This study has been withdrawn prior to enrollment.
(recruiting failed)
Münchner Studienzentrum
Information provided by:
Technische Universität München Identifier:
First received: July 7, 2008
Last updated: August 9, 2012
Last verified: July 2008
In patients with cholangiocarcinoma therapeutic effects have been reported for Gemcitabine/Oxaliplatin. Furthermore, photodynamic therapy (PDT) has significantly improved patients survival in two randomised trials. PDT induces tumor necrosis only in an area of few millimetres, while tumor parts which are located beyond this area remain untreated.
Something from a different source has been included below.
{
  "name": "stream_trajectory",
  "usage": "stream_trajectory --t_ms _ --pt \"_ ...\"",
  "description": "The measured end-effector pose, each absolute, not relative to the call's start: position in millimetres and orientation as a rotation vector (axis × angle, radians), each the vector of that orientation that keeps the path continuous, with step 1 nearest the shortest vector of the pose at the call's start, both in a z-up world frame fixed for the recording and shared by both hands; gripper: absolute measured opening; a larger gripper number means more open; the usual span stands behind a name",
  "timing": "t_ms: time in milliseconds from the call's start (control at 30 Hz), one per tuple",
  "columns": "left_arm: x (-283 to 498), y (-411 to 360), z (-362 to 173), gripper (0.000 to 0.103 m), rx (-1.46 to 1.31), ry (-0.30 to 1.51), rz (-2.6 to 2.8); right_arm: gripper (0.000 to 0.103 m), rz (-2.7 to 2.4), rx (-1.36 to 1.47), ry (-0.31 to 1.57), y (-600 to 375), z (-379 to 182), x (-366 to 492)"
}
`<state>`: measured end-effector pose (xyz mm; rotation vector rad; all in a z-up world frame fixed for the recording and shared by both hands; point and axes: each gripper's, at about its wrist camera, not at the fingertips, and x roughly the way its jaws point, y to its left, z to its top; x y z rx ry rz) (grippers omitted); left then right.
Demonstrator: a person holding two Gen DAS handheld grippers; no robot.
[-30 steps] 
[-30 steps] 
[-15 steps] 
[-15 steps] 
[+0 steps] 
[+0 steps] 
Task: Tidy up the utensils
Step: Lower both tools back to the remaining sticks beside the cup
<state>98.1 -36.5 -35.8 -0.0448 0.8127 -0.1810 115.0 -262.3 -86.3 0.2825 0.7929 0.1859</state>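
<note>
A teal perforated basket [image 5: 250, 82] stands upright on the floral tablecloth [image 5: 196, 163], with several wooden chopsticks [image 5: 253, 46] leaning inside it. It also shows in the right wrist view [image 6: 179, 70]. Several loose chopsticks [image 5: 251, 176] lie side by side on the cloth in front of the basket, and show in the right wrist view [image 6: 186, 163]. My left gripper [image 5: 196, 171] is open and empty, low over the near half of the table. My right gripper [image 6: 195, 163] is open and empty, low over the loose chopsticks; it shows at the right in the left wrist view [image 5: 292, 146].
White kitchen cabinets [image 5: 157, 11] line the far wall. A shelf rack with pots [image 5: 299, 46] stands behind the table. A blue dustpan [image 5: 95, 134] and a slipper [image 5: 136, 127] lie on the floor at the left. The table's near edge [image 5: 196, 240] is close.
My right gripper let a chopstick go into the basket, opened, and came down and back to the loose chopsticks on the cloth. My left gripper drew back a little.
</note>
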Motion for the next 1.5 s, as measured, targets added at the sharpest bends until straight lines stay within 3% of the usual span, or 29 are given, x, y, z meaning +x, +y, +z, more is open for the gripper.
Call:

An additive effect could result from PDT as a local therapy in combination with systemic chemotherapy.

Condition Intervention Phase
Drug: Gemcitabine, Oxaliplatin, Photodynamic therapy (Photosan®)
Phase 2

Study Type: Interventional
Study Design: Allocation: Non-Randomized
Intervention Model: Single Group Assignment
Masking: Open Label
Primary Purpose: Treatment
Official Title: Sequential Combination of Chemotherapy With Gemcitabine/Oxaliplatin and Photodynamic Therapy in Advanced Cholangiocarcinoma

Resource links provided by NLM:

Further study details as provided by Technische Universität München:

Primary Outcome Measures:
  • Progression free survival 6 months after study start [ Time Frame: 6 months after study start ]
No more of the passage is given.